FIRST USE OF CARRIAGES; CALLED COACHES.
We are now come to the period when the coach proper was introduced into England. Stow, in his Summary of the English Chronicles, says that carriages were not used in England till 1555, when Walter Rippon built one for the Earl of Rutland, “this being the first ever made.” Taylor, the “Water Poet,” in his life of Thomas Parr, states that Parr was 81 years old “before there was any coach in England.” Parr was born in 1483, so the year in which he reached 81 would be 1564; in that year William Boonen, a Dutchman, brought from the Netherlands a coach which was presented to Queen Elizabeth; and Taylor, on Parr’s authority, mentions this as the “first one ever seen here.”
The obvious inference is that Parr had not heard of or (what is more probable considering his advanced age) had forgotten the coach built eleven years earlier for a much less conspicuous person than the sovereign.
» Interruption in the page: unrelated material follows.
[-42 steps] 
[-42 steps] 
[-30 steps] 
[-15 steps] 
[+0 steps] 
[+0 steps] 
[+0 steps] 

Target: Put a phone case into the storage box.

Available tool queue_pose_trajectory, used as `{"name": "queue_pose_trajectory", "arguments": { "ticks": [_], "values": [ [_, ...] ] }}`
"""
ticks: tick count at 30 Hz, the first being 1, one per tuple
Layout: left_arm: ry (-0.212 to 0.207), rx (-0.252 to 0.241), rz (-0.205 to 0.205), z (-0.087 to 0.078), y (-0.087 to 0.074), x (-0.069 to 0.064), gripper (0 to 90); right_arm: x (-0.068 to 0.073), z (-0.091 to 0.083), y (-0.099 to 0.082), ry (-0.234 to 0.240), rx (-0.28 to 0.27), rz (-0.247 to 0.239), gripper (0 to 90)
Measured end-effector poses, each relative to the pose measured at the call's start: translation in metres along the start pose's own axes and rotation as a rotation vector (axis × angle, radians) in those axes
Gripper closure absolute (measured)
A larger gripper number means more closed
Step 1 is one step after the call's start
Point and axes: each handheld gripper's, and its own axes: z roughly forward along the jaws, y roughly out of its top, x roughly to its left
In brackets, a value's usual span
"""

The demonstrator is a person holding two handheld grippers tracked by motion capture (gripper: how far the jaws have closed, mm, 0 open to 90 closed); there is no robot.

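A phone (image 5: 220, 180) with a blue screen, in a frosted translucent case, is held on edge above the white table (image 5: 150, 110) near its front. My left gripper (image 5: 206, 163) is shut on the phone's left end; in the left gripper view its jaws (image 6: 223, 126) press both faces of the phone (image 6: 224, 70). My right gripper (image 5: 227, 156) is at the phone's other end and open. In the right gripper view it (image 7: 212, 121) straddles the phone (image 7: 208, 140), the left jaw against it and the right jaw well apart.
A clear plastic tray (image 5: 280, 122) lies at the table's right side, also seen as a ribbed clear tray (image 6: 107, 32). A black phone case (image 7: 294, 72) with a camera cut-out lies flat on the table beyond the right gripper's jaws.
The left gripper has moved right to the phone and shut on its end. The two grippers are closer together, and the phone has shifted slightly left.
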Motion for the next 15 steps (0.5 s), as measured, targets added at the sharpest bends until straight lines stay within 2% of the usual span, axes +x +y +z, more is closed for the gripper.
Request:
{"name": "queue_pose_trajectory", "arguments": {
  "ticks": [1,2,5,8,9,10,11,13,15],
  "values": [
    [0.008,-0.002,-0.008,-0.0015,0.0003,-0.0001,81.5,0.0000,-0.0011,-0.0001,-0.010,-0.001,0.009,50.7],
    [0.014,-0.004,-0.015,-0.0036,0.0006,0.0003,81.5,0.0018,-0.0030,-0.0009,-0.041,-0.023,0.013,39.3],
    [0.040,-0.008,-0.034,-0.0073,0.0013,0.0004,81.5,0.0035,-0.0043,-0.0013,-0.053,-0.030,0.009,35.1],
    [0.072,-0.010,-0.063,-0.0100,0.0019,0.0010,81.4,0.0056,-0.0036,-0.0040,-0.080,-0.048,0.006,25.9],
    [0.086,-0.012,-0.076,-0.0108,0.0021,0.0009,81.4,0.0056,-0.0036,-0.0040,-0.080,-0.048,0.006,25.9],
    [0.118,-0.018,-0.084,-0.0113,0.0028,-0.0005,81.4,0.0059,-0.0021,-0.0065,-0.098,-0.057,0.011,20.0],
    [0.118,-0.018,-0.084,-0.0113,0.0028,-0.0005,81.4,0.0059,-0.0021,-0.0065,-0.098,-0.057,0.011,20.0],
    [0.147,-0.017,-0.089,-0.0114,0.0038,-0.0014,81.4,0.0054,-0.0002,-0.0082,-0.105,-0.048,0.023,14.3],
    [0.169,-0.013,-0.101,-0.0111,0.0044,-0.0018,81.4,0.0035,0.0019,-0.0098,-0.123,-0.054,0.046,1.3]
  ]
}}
There is also mention in the Burghley Papers (III., No. 53) quoted by Markland, of Sir T. Hoby offering the use of his coach to Lady Cecil in 1556. It is quite likely that the coach brought by Boonen from the Netherlands served as a model for builders in search for improvements, as we read in Stow’s Summary: “In 1564, Walter Rippon made the first hollow, turning coach, with pillars and arches, for her Majesty Queen Elizabeth.” What a “hollow, turning” coach may have been it is difficult to conjecture. Drawings of a hundred years later than this period show no mechanism resembling a “turning head” or fifth wheel. Captain Malet[2] says that the Queen suffered so much in this vehicle, when she went in it to open Parliament, that she never used it again. The difference between the coach for ordinary travel and the chariot for ceremony is suggested by the next passage in the Summary: “In 1584 he (Rippon) made a chariot throne with four pillars behind to bear a crown imperial on the top, and before, two lower pillars whereon stood a lion and a dragon, the supporters of the arms of England.”
[2] Annals of the Road, London, 1876.
Queen Elizabeth, according to Holinshed, used a “chariot” when she went to be crowned at Westminster in 1558.
COACHES IN FRANCE.
By way of showing how the old authorities differ, mention may be made of the coach which Henry Fitzalan, Earl of Arundel, brought from France and presented to the Queen, it is said, in 1580. This vehicle is cited as the first coach ever seen in public but inasmuch as we have ample evidence to prove the last statement incorrect, apart from the fact that the Earl died in 1579, nothing more need be said about it.
France does not seem to have been very far ahead of Britain in the adoption of coaches. In 1550 there were only three in Paris; one belonged to the Queen of Francis I., another to Diana of Poitiers, and the third to René de Laval, who was so corpulent that he could not ride. Mr. George Thrupp, in his History of the Art of Coach Building (1876), observes that “there must have been many other vehicles in France, but it seems only three covered and suspended coaches.”
COACHES FIRST USED BY QUEEN ELIZABETH.
Queen Elizabeth travelled in a coach, either the one built by Walter Rippon or that brought by Boonen (who, by the way, was appointed her coachman), on some of her royal progresses through the kingdom. When she visited Warwick in 1572, at the request of the High Bailiff she “caused every part and side of the coach to be opened that all her subjects present might behold her, which most gladly they desired.”